About this exercise:
In the listing that follows, the range to quote begins at the line that has "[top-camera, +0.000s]" and ends after the line that has "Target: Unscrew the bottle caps"; quote it verbatim and add nothing.

Provided data:
= Beginning of Section =

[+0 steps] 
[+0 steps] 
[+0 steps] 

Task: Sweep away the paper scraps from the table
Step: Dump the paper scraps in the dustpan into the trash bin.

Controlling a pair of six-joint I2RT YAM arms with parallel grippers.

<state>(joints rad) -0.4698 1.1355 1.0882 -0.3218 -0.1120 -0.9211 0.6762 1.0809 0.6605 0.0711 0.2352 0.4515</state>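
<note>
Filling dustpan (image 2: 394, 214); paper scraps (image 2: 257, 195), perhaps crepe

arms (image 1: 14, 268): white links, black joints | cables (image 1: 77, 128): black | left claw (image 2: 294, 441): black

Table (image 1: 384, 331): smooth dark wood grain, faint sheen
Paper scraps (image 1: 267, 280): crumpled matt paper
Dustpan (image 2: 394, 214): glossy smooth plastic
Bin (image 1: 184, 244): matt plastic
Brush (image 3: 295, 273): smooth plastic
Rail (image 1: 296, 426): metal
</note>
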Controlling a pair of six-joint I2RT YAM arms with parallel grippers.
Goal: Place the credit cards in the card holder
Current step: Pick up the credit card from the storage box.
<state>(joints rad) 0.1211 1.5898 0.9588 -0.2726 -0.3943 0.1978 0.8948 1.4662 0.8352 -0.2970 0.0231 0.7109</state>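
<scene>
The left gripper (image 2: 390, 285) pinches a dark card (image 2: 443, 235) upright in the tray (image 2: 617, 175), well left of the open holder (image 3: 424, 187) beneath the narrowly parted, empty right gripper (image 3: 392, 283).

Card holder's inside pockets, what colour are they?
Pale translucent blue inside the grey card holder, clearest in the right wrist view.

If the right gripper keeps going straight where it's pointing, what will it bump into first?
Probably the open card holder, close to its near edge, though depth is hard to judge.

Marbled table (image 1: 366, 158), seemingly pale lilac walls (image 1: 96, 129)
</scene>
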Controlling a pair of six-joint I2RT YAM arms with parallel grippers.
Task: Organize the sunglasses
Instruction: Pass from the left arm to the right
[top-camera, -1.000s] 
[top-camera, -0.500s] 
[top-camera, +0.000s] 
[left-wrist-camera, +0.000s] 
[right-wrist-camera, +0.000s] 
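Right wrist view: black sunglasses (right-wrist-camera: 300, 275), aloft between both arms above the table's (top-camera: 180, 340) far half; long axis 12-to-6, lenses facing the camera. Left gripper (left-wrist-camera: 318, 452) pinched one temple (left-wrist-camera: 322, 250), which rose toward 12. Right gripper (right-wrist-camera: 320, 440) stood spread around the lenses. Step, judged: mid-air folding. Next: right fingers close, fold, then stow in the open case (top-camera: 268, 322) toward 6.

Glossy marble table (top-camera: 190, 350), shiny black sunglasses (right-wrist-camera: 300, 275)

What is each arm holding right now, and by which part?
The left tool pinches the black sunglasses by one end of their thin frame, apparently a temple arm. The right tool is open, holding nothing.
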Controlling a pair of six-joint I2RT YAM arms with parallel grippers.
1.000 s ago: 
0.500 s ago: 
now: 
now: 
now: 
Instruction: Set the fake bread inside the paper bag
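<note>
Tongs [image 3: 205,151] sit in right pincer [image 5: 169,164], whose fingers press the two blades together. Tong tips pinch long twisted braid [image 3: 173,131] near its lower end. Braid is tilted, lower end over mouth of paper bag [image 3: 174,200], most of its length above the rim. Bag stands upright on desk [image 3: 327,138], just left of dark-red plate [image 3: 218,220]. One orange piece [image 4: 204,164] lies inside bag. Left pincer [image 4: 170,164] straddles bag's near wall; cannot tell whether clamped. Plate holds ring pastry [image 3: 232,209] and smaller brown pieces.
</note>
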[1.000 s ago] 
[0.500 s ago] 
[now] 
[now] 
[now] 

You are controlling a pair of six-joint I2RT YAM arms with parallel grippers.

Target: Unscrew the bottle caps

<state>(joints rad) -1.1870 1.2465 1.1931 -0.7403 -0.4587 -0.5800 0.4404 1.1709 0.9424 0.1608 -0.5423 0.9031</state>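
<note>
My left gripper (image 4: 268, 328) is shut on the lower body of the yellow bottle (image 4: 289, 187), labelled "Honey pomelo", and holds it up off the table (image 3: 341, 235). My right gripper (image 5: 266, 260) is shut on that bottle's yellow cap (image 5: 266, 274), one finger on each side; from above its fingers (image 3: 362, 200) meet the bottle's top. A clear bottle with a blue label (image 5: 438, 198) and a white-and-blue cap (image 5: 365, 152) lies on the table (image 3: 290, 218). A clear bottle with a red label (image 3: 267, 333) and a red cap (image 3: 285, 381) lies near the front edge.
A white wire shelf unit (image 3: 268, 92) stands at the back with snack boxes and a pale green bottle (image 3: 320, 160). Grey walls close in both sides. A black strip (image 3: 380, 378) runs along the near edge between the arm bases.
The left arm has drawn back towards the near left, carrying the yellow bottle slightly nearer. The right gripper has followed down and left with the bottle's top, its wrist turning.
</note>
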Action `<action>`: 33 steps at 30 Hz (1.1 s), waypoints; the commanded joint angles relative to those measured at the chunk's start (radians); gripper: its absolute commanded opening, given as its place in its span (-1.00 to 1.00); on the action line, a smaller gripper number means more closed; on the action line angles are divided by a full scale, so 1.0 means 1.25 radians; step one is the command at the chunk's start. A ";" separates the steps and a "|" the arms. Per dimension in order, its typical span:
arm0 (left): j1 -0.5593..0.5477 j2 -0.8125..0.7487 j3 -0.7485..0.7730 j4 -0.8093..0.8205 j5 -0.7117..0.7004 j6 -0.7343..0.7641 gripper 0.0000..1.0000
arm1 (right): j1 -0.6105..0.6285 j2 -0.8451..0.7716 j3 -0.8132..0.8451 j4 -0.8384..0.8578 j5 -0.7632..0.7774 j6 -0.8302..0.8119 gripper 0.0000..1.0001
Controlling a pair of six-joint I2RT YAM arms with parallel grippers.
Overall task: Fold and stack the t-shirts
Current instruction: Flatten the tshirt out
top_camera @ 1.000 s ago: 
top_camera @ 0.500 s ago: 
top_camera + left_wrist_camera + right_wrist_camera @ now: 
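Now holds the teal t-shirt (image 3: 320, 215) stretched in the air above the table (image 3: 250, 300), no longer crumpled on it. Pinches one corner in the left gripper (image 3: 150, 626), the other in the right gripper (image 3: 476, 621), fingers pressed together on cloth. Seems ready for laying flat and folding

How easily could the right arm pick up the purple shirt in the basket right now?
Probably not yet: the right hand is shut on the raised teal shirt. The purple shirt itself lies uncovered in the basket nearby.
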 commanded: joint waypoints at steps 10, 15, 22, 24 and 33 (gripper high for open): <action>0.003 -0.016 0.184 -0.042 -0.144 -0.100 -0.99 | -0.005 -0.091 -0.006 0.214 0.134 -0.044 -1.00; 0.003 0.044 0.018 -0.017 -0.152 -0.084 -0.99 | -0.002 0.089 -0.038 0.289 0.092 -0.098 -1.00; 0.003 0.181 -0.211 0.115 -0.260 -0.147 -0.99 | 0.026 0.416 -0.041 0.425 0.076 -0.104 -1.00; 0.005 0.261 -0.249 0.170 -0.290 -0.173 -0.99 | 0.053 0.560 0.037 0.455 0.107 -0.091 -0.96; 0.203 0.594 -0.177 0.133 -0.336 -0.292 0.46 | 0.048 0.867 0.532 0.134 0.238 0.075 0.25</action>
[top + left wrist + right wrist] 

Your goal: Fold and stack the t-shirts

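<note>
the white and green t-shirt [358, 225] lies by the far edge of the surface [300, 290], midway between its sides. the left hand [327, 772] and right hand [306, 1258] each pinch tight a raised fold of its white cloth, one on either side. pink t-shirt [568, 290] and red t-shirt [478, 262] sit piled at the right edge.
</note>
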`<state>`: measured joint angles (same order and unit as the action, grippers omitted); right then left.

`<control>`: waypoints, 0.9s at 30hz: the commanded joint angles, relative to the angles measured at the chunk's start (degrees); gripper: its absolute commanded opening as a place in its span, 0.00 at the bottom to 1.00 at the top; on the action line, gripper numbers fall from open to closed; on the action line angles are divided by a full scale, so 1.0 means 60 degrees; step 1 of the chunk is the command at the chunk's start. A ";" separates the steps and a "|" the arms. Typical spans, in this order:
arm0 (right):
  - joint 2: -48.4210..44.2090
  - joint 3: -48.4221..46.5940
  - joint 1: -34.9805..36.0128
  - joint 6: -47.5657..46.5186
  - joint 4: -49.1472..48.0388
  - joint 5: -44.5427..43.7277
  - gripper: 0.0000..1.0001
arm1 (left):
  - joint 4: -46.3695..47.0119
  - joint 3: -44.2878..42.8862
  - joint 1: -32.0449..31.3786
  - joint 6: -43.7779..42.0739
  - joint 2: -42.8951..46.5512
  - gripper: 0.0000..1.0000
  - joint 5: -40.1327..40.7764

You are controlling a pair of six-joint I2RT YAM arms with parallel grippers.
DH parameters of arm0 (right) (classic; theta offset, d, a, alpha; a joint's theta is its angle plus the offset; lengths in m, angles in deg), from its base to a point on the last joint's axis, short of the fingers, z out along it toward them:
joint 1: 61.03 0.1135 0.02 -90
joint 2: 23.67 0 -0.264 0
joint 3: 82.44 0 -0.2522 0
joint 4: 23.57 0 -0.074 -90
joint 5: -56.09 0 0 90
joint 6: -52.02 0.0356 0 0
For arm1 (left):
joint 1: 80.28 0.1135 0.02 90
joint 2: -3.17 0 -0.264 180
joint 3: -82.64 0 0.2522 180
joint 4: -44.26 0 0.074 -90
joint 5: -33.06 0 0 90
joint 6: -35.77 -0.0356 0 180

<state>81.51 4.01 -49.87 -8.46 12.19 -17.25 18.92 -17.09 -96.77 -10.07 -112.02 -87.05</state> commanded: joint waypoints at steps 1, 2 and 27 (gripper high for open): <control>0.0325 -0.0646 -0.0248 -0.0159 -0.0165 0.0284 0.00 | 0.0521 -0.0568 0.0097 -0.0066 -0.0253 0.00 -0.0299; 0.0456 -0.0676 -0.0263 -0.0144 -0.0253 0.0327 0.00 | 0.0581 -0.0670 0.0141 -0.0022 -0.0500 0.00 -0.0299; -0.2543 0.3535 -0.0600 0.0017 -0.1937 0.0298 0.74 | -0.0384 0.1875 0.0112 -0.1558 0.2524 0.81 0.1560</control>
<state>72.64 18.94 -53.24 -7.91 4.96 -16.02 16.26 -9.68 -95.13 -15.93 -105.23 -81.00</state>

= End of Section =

Reply to the task:
[top-camera, +0.000s] 
[left-wrist-camera, +0.000s] 
[right-wrist-camera, +0.000s] 
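Right wrist view: black sunglasses (right-wrist-camera: 300, 275), aloft between both arms above the table's (top-camera: 180, 340) far half; long axis 12-to-6, lenses facing the camera. Left gripper (left-wrist-camera: 318, 452) pinched one temple (left-wrist-camera: 322, 250), which rose toward 12. Right gripper (right-wrist-camera: 320, 440) stood spread around the lenses. Step, judged: mid-air folding. Next: right fingers close, fold, then stow in the open case (top-camera: 268, 322) toward 6.

Glossy marble table (top-camera: 190, 350), shiny black sunglasses (right-wrist-camera: 300, 275)

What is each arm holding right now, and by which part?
The left tool pinches the black sunglasses by one end of their thin frame, apparently a temple arm. The right tool is open, holding nothing.
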Controlling a pair of six-joint I2RT YAM arms with parallel grippers.
1.000 s ago: 
0.500 s ago: 
now: 
now: 
now: 
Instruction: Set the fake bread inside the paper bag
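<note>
Tongs [image 3: 205,151] sit in right pincer [image 5: 169,164], whose fingers press the two blades together. Tong tips pinch long twisted braid [image 3: 173,131] near its lower end. Braid is tilted, lower end over mouth of paper bag [image 3: 174,200], most of its length above the rim. Bag stands upright on desk [image 3: 327,138], just left of dark-red plate [image 3: 218,220]. One orange piece [image 4: 204,164] lies inside bag. Left pincer [image 4: 170,164] straddles bag's near wall; cannot tell whether clamped. Plate holds ring pastry [image 3: 232,209] and smaller brown pieces.
</note>
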[1.000 s ago] 
[0.500 s ago] 
[now] 
[now] 
[now] 

You are controlling a pair of six-joint I2RT YAM arms with parallel grippers.

Target: Unscrew the bottle caps

What has been written completes the answer.